Top of INFORMATION SUPPLIED

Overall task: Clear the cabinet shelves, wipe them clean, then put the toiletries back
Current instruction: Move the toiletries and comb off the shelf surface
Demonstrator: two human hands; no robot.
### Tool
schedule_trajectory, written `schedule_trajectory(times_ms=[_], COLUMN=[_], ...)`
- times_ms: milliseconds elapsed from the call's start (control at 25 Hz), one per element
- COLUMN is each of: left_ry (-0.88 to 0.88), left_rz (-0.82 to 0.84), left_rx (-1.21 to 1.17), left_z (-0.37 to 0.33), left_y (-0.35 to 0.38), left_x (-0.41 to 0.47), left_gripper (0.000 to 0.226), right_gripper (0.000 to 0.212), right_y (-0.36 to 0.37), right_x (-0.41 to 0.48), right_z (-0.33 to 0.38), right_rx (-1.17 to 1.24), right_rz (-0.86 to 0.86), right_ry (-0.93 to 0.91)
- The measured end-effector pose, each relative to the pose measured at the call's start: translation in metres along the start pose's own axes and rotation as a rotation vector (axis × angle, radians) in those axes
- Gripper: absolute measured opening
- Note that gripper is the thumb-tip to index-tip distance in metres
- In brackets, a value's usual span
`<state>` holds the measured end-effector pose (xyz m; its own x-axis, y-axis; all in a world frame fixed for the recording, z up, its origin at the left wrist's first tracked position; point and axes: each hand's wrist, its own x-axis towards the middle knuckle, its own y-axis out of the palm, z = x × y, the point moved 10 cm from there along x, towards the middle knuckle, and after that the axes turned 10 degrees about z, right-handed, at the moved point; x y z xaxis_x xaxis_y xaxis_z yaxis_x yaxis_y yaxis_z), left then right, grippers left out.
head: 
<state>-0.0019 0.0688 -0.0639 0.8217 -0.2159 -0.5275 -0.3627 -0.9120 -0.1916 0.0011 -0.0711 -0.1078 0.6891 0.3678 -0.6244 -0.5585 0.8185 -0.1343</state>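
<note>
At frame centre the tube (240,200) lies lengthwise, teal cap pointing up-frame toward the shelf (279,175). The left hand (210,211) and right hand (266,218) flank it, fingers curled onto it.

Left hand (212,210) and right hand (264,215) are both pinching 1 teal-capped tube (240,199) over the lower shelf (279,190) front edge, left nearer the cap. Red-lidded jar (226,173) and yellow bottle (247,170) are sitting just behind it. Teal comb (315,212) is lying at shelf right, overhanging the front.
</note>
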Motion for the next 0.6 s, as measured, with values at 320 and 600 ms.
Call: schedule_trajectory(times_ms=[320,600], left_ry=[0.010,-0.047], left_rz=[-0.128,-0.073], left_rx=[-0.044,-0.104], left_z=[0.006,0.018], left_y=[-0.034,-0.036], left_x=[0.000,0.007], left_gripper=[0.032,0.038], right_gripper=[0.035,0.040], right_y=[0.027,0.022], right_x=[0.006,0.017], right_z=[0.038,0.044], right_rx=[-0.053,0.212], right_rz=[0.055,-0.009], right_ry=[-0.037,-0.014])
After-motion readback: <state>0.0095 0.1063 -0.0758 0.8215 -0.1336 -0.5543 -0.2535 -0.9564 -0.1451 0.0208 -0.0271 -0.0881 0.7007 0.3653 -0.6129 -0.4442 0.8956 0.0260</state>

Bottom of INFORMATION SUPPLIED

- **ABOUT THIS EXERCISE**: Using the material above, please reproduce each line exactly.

- **EXERCISE OUTPUT**:
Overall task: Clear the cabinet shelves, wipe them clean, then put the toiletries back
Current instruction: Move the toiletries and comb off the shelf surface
Demonstrator: two human hands; no robot.
### Tool
schedule_trajectory, written `schedule_trajectory(times_ms=[_], COLUMN=[_], ...)`
- times_ms: milliseconds elapsed from the call's start (control at 25 Hz), one per element
- COLUMN is each of: left_ry (-0.88 to 0.88), left_rz (-0.82 to 0.84), left_rx (-1.21 to 1.17), left_z (-0.37 to 0.33), left_y (-0.35 to 0.38), left_x (-0.41 to 0.47), left_gripper (0.000 to 0.226), right_gripper (0.000 to 0.212), right_y (-0.36 to 0.37), right_x (-0.41 to 0.48), right_z (-0.33 to 0.38), right_rx (-1.17 to 1.24), right_rz (-0.86 to 0.86), right_ry (-0.93 to 0.91)
- The measured end-effector pose, each relative to the pose measured at the call's start: translation in metres along the start pose's own axes and rotation as a rotation vector (axis × angle, radians) in those axes
- Gripper: absolute measured opening
- Note that gripper is the thumb-tip to index-tip distance in metres
- In brackets, a value's usual span
`<state>` holds the measured end-effector pose (xyz m; its own x-axis, y-axis; all in a world frame fixed for the recording, z up, its origin at the left wrist's first tracked position; point and axes: each hand's wrist, its own x-axis towards the middle knuckle, its own y-axis out of the palm, z = x × y, the point moved 10 cm from there along x, towards the middle knuckle, and after that the axes turned 10 degrees about z, right-handed, at the moved point; x y z xaxis_x xaxis_y xaxis_z yaxis_x yaxis_y yaxis_z), left then right, grippers left out.
head: 
<state>-0.0019 0.0688 -0.0639 0.8217 -0.2159 -0.5275 -0.3627 -0.9120 -0.1916 0.0011 -0.0711 -0.1078 0.6891 0.3678 -0.6244 -0.5585 0.8185 -0.1343</state>
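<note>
At frame centre the tube (240,200) lies lengthwise, teal cap pointing up-frame toward the shelf (279,175). The left hand (210,211) and right hand (266,218) flank it, fingers curled onto it.

Left hand (212,210) and right hand (264,215) are both pinching 1 teal-capped tube (240,199) over the lower shelf (279,190) front edge, left nearer the cap. Red-lidded jar (226,173) and yellow bottle (247,170) are sitting just behind it. Teal comb (315,212) is lying at shelf right, overhanging the front.
</note>
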Motion for the next 0.6 s, as measured, with values at 320 and 600 ms.
Call: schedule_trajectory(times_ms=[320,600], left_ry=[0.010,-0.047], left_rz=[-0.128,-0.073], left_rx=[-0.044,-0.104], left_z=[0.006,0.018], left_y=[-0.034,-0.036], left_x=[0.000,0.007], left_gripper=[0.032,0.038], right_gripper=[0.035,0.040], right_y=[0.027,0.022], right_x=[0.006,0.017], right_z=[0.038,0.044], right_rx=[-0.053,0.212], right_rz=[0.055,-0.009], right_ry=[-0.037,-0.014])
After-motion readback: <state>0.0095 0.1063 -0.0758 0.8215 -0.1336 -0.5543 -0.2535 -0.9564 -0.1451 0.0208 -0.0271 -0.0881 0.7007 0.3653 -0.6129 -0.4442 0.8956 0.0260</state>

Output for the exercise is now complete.